What the task asks: Every line of the records below that holds the word "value" belongs in the answer.

Stored dataset items:
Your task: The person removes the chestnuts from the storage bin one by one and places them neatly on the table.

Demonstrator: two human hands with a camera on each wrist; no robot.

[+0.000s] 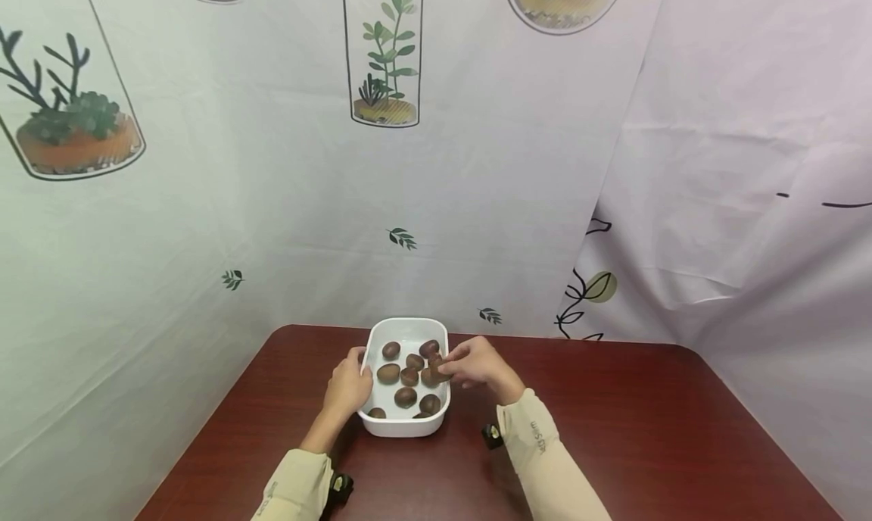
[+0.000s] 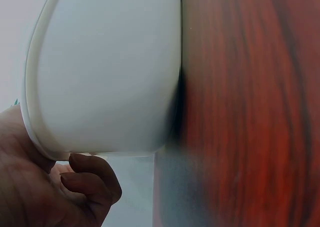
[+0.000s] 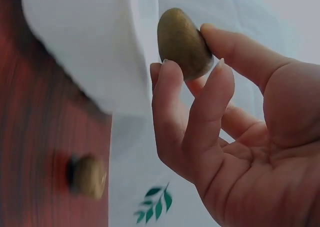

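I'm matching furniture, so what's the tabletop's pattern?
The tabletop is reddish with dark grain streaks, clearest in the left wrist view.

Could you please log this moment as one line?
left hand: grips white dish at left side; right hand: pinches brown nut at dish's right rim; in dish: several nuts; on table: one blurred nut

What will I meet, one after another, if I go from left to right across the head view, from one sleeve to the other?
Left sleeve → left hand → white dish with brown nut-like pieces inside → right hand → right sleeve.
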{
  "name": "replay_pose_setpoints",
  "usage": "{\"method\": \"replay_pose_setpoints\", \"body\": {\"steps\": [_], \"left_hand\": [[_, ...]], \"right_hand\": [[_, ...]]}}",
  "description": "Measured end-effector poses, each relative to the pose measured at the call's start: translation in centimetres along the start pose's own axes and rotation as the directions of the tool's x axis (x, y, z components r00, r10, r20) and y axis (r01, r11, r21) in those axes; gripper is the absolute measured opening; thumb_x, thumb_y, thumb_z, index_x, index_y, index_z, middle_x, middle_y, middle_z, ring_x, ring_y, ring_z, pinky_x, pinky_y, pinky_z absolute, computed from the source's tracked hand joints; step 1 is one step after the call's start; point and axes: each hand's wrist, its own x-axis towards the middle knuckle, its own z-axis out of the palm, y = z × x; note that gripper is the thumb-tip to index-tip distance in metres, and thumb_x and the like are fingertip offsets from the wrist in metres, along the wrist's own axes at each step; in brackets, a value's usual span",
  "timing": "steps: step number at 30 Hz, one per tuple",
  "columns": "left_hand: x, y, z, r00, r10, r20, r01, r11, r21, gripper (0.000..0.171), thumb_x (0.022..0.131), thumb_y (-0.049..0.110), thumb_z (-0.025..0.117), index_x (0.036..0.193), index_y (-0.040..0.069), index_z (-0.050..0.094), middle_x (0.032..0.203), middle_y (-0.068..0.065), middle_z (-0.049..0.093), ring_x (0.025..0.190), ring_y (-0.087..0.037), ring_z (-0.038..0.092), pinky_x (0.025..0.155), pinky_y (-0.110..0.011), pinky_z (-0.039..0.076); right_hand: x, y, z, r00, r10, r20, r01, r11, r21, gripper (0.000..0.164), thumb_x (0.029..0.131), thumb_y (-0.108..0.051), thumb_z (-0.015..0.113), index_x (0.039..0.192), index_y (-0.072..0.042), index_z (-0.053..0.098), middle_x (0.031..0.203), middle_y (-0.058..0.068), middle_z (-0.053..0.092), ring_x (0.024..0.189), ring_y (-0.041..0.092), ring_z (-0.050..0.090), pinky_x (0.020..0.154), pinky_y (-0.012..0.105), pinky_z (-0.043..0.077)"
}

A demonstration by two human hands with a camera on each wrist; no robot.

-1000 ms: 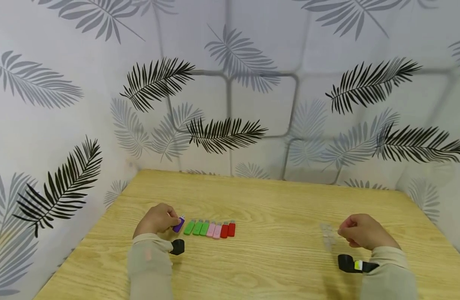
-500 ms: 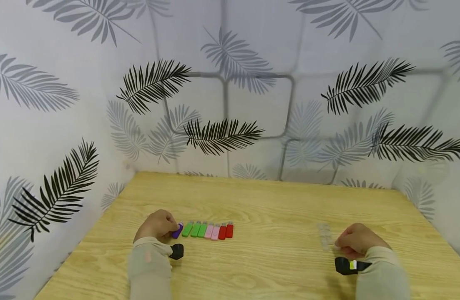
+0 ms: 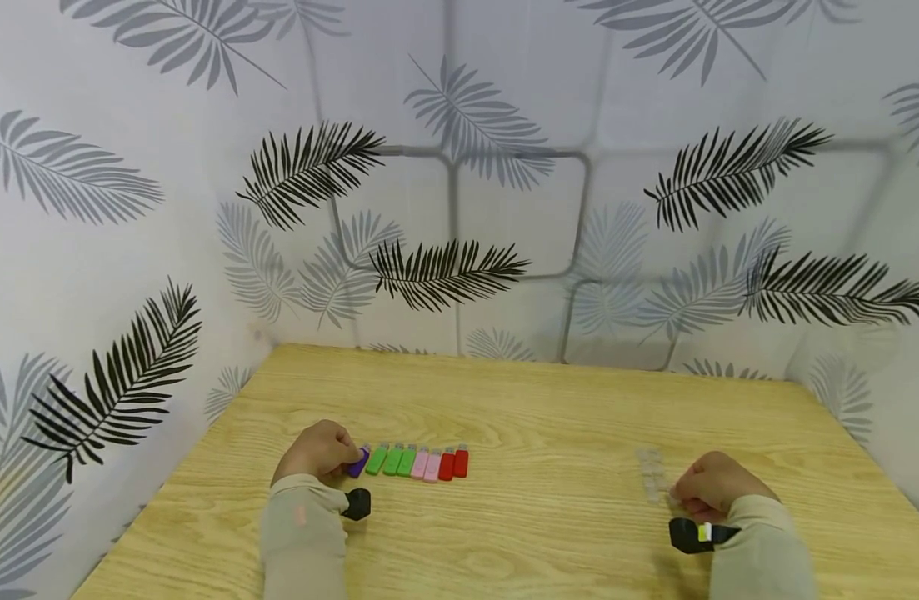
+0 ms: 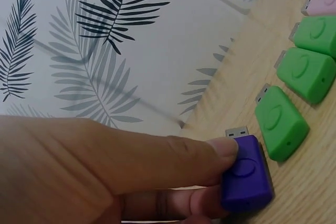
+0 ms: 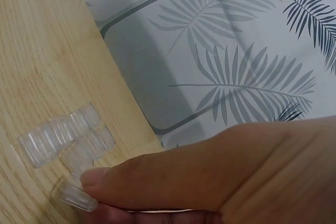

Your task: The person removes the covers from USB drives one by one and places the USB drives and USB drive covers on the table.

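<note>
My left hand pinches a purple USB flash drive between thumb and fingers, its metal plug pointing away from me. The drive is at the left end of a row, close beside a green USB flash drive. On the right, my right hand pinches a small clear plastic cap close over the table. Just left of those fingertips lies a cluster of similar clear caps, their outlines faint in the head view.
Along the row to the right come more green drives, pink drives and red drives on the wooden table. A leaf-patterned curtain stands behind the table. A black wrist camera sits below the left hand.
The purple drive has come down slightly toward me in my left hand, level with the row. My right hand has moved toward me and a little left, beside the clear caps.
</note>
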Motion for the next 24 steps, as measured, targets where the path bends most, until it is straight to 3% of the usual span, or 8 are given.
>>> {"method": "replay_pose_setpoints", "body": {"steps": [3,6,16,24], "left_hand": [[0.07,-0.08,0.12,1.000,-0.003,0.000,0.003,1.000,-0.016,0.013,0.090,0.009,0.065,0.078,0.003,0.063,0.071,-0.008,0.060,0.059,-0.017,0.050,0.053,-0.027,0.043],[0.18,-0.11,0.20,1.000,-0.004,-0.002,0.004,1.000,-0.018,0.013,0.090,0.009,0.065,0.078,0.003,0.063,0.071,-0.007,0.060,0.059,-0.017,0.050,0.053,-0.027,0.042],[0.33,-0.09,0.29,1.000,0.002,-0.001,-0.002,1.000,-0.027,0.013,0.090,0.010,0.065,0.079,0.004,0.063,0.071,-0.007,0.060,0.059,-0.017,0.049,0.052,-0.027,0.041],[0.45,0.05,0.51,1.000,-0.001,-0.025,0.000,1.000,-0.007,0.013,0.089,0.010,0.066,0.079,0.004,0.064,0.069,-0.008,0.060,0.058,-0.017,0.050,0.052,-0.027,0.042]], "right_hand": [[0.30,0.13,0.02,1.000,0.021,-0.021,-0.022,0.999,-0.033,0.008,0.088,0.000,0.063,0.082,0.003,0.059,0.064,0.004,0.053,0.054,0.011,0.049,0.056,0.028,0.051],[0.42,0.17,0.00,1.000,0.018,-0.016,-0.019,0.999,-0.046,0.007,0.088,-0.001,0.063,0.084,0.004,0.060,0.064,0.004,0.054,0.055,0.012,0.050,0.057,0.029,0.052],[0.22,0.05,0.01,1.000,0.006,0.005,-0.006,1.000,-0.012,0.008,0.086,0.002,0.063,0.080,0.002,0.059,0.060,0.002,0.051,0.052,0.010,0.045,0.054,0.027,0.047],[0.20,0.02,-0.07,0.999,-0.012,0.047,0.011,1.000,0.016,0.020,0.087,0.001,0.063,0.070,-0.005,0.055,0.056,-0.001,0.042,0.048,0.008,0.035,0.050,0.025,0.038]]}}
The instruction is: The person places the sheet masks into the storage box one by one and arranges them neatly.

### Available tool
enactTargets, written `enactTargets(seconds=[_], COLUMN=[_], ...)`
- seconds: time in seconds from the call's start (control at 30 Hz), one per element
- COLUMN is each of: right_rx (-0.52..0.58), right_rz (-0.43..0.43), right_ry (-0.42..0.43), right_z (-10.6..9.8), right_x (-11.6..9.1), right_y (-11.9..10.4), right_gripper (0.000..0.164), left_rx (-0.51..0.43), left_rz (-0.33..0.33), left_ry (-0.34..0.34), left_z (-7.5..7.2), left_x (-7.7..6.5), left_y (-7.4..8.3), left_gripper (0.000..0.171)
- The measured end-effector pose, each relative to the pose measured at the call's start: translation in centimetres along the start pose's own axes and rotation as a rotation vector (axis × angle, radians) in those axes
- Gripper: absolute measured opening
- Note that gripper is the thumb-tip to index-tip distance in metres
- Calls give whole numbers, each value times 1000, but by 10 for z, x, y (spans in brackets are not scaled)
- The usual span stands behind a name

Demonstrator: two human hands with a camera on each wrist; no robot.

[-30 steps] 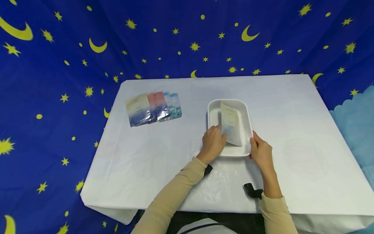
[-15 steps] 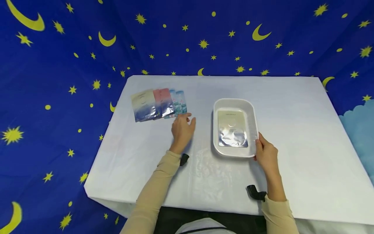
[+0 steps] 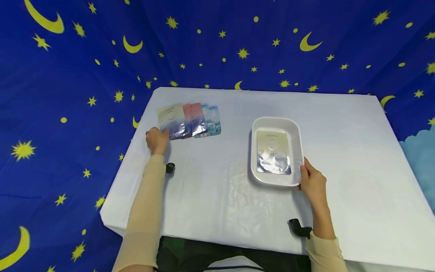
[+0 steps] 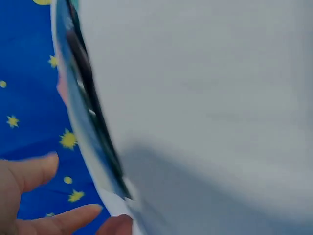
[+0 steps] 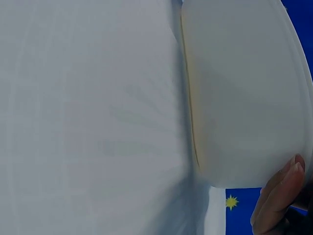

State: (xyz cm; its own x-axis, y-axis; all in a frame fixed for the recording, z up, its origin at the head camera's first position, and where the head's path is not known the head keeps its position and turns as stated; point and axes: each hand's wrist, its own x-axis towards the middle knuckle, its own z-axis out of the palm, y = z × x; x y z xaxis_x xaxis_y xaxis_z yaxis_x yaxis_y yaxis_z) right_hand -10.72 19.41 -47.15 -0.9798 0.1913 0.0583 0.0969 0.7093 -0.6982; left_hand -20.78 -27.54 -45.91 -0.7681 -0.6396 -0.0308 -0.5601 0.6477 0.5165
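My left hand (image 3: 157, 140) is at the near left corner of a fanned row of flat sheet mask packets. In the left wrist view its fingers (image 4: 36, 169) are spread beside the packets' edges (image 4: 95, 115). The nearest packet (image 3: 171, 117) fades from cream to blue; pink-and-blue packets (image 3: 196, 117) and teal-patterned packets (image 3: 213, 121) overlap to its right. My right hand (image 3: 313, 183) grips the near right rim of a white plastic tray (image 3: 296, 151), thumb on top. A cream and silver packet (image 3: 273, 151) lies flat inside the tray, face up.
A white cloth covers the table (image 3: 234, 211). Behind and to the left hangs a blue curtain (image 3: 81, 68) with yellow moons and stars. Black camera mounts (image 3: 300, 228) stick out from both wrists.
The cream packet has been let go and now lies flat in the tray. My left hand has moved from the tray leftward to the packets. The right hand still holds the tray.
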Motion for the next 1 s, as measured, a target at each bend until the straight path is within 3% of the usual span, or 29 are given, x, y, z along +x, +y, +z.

Response below:
  "description": "Measured end-effector poses, each relative to the pose measured at the call's start: translation in centimetres along the start pose's own axes and rotation as the directions of the tool's x axis (x, y, z components r00, r10, r20) and y axis (r01, r11, r21) in those axes; gripper is the absolute measured opening; thumb_x, thumb_y, thumb_z, index_x, index_y, index_z, middle_x, middle_y, middle_z, ring_x, ring_y, ring_z, pinky_x, pinky_y, pinky_z absolute, computed from the source's tracked hand joints; step 1 is one step after the call's start; point and axes: each hand's wrist, its own x-axis towards the middle knuckle, its own z-axis out of the palm, y = z × x; note that gripper is the thumb-tip to index-tip distance in metres, and thumb_x and the like are fingertip offsets from the wrist in metres, along the wrist's own axes at each step; in brackets, a value's usual span",
- Calls give whole numbers, each value times 1000, but by 10 for z, x, y (spans in brackets are not scaled)

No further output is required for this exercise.